I have a dataset that follows a sigmoid curve, and I've observed that the sigmoid function becomes steeper over time. I'm looking for guidance on creating a model to fit this curve using Python. This question is similar to this post expect that the data curve becomes steeper over time. I've attempted to use a logistic regression to fit the data (as the other post suggests), but I need to incorporate a time-dependent parameter for the steepness.
The data is across a single day. In the images below, I've time segmented the data by hour. Meaning, each color represents data from a specific hour in the day. First, observe that for each color, the data follows a sigmoid curve (this is especially apparent for the orange data and is a property of the data I'm working with). Second, notice that the different colors follow different sigmoid steepnesses. For example, the blue curve follows a steeper sigmoid curve than the orange one does. From what I observed, the later in the day the data is from, the steeper the sigmoid curves become. I've attempted to show this property by drawing out the sigmoid curves in the second image.
Here was my attempt to fit this data:
import numpy as np
import matplotlib.pyplot as plt
from scipy.optimize import curve_fit
# Define a logistic function with a time-dependent parameter
def time_dependent_logistic(x, k, t):
return 1 / (1 + np.exp(-k * (x - t)))
# TODO: I replaced the variables below with my actual data
X = ... # Example: np.random.rand(100) * 10
time = ... # Example: np.linspace(0, 1, 100)
y = time_dependent_logistic(X, k=5 * time, t=2) + 0.05 * np.random.randn(100)
# Fit the time-dependent logistic function to the data
popt, pcov = curve_fit(time_dependent_logistic, X, y, bounds=([0, 0], [np.inf, np.inf]))
# Generate predictions using the fitted parameters
X_test = np.linspace(min(X), max(X), 300)
y_pred = time_dependent_logistic(X_test, *popt)
# Plot the original data and the fitted logistic curve
plt.scatter(X, y, label='Original data')
plt.plot(X_test, y_pred, label='Fitted time-dependent logistic curve', color='red', linewidth=2)
plt.xlabel('Input')
plt.ylabel('Output')
plt.legend()
plt.show()
However, the graph was not fitting the data properly. It simply produces a flat line:
I've researched ways into fitting the data properly so that the curve does not produce a flat line, but this is my first time attempting to model data like this, so I'm unsure if I'm even taking the right approach. Any guidance would be great. Thank you very in advance for your help. I've been very stuck on this problem for a long time, and I'm open to other methods of fitting the data as well.
EDIT:
I uploaded my data to Google Drive in case anyone wants to play around with it: https://drive.google.com/file/d/1aDB8U6Cn8lFo1TWFSRXWX-X0aEpCQ4sT/view?usp=sharing. Just a note, I shifted the X and Time columns to make the minimum 0, so it's not exactly the same data shown in the graphs.

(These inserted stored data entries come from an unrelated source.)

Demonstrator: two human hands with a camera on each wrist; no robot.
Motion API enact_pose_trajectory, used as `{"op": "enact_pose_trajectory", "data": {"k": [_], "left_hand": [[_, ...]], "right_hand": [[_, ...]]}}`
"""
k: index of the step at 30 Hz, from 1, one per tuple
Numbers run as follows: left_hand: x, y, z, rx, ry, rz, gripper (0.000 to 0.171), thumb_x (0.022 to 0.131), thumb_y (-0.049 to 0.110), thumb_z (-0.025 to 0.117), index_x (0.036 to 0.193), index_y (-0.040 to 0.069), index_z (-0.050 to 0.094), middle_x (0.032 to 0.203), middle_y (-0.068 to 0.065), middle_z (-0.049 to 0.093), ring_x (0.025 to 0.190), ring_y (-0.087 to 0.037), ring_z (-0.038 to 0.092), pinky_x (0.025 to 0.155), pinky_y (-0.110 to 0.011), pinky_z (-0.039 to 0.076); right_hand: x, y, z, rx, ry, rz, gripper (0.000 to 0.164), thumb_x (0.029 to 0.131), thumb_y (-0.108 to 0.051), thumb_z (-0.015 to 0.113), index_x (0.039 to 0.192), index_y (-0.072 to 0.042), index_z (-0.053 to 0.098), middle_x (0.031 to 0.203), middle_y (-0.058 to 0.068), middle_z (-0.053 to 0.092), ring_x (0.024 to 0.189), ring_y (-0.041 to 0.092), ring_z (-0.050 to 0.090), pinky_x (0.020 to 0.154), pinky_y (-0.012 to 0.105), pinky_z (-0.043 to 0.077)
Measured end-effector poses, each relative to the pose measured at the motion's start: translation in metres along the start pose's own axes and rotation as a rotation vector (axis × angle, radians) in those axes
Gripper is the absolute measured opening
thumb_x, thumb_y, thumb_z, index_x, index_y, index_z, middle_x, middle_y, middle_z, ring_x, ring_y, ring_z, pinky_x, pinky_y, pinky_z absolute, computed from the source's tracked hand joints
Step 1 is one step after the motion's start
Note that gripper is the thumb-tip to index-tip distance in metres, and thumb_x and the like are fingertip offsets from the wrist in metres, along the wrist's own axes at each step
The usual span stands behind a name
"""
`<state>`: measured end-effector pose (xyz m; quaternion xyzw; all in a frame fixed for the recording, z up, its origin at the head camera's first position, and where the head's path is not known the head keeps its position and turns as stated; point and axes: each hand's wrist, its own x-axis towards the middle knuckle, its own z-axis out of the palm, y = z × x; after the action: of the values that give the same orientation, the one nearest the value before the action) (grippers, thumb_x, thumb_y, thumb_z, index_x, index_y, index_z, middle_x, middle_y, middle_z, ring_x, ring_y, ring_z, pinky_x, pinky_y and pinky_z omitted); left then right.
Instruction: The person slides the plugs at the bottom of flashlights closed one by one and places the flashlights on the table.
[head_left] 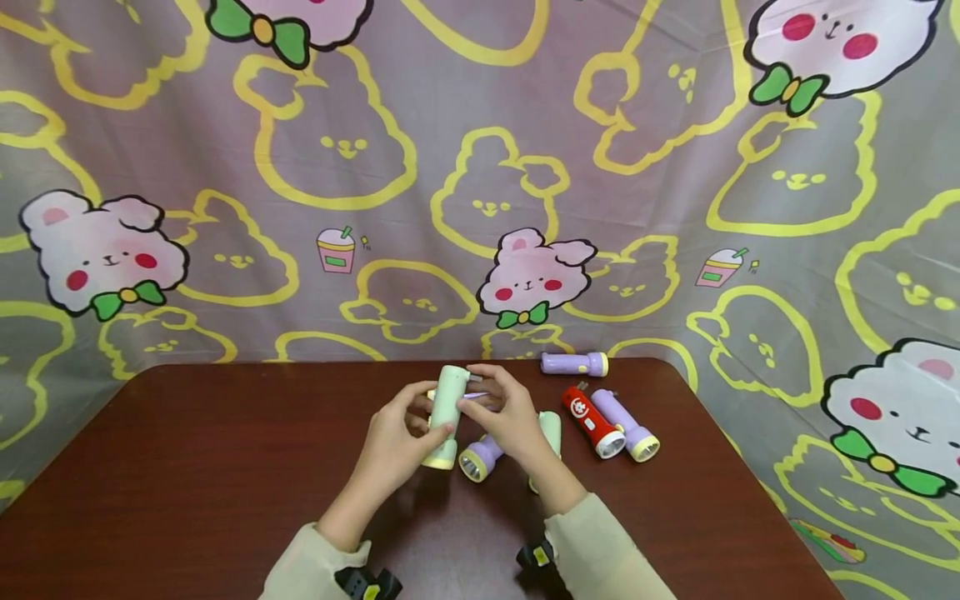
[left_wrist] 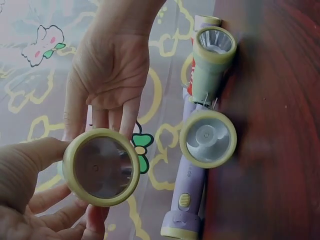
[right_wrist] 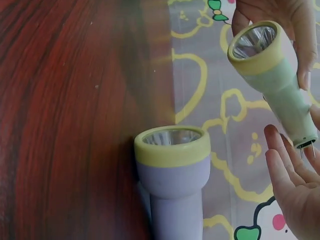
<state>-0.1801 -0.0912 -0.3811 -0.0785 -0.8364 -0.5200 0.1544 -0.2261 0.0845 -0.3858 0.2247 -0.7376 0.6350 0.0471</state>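
Note:
A pale green flashlight with a yellow rim is raised above the table, its lens end tilted down towards me. My left hand grips it, thumb on the near side and fingers behind. Two metal prongs stick out of its tail. Beside that tail is my right hand, its thumb at the body and its other fingers extended near the prongs. Below the hands a purple flashlight lies on the table, partly covered by the right hand. A second green flashlight lies partly behind the right wrist.
Right of the hands, a red flashlight and a purple flashlight lie side by side with lenses facing me. Another purple flashlight lies crosswise at the back edge of the brown table. A patterned curtain hangs behind.

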Motion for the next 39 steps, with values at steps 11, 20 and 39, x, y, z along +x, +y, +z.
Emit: {"op": "enact_pose_trajectory", "data": {"k": [11,20,39], "left_hand": [[-0.007,0.009,0.001,-0.027,0.051,0.078,0.054,0.077,0.009,0.085,0.126,0.01,0.062,0.095,-0.009,0.07,0.071,-0.014,0.063,0.065,-0.024,0.053],[-0.01,0.014,0.002,-0.032,0.049,0.084,0.055,0.077,0.01,0.086,0.126,0.011,0.061,0.096,-0.01,0.071,0.071,-0.013,0.065,0.065,-0.032,0.056],[-0.013,0.015,0.004,-0.026,0.056,0.081,0.054,0.076,0.009,0.086,0.124,0.012,0.062,0.095,-0.009,0.071,0.071,-0.013,0.064,0.063,-0.024,0.052]], "right_hand": [[-0.005,-0.009,0.003,0.159,-0.081,0.022,0.063,0.088,0.001,0.071,0.142,0.001,0.039,0.122,0.031,0.059,0.084,0.013,0.069,0.079,0.024,0.056],[-0.005,-0.009,0.002,0.192,-0.083,-0.001,0.064,0.086,0.004,0.071,0.142,-0.002,0.039,0.117,0.022,0.06,0.08,0.009,0.07,0.075,0.025,0.057],[-0.007,-0.006,0.0,0.217,-0.06,-0.014,0.061,0.084,0.0,0.077,0.136,-0.001,0.046,0.112,0.012,0.063,0.078,0.01,0.07,0.066,0.025,0.055]]}}
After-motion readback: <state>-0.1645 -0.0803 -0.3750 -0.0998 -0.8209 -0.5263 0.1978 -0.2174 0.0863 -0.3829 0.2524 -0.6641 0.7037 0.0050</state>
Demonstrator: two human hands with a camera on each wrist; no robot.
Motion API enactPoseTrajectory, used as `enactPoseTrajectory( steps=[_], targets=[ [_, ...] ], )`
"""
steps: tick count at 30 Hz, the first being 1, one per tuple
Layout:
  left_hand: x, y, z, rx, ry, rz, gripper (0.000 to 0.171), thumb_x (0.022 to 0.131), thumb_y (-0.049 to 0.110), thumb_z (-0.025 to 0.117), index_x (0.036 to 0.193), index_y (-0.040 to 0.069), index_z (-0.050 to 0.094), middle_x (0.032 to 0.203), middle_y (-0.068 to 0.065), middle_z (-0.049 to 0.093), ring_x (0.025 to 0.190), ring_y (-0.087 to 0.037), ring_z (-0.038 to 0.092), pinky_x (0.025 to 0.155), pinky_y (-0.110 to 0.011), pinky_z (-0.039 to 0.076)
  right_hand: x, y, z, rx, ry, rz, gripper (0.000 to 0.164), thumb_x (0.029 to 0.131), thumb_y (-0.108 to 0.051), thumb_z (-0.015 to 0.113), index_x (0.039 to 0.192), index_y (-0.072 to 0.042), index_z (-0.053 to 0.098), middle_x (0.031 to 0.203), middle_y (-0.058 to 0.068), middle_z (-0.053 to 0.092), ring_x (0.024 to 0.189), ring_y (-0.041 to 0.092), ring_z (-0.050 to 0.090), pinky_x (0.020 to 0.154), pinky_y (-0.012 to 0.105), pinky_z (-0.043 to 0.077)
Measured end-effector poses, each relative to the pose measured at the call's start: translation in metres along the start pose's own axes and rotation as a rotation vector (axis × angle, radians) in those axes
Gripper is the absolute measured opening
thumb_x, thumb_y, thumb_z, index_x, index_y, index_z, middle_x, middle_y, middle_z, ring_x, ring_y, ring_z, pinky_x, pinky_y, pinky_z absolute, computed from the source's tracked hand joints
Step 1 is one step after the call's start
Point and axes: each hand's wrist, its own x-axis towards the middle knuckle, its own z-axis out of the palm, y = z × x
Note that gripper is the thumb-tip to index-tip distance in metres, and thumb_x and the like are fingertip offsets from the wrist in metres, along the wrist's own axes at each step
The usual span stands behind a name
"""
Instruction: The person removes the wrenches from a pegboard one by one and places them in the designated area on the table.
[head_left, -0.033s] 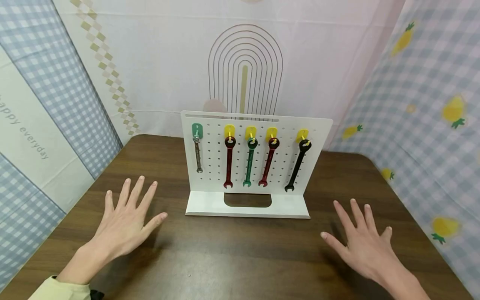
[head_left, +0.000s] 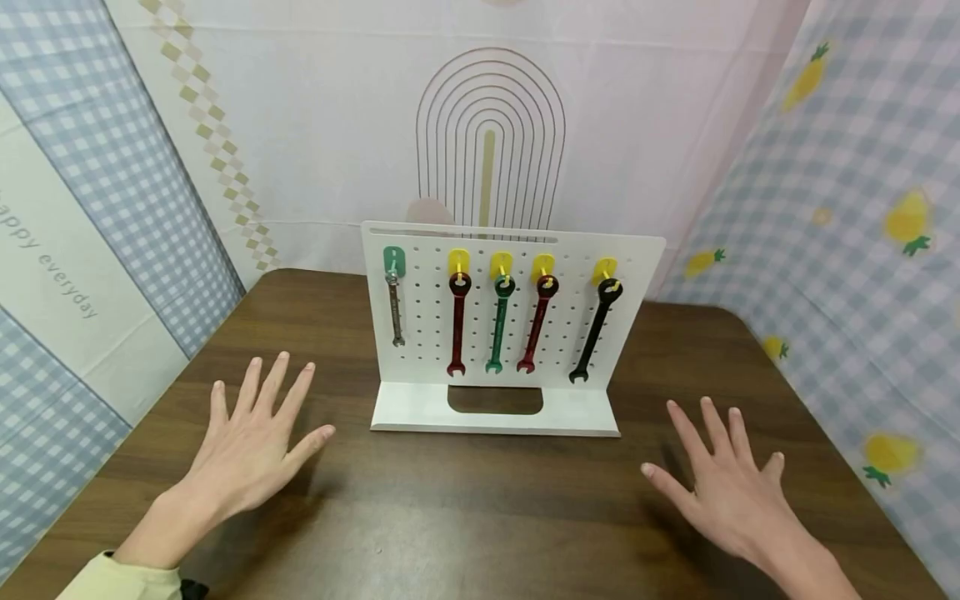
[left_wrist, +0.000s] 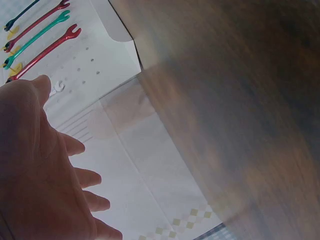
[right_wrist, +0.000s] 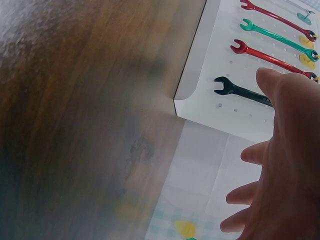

Well, I tried to fit a "switch" curve y=y0+A.tanh(c(x-x0)) to each hour of data (individually). The parameters x0, y0, A, c appear to depend on the hour, but it's difficult to say what hour of the day they correspond to because you've re-zeroed your time axis.
To get the optimize routine to work I had to supply decent initial guess (p0) and bounds based on the data for each hour.
Code:
import numpy as np
import matplotlib.pyplot as plt
from scipy.optimize import curve_fit
# Curve to be fitted (for ONE dataset)
def func( xval, x0, y0, A, c ):
return y0 + A * np.tanh( c * ( xval - x0 ) )
# Read data from csv file
x, t, y = np.loadtxt( "data.csv", delimiter=',', skiprows=1, unpack=True )
hours_to_plot = [ 0, 1, 2, 3, 4, 5 ]
colours = [ "black", "red", "orange", "yellow", "magenta", "blue" ]
xmin, xmax = 0.0, 200.0
fmthead = "{:4}" + 4 * " {:>11}"
fmtdata = "{:4}" + 4 * " {:>11.6}"
print( fmthead.format( "hour", "x0", "y0", "A", "c" ) )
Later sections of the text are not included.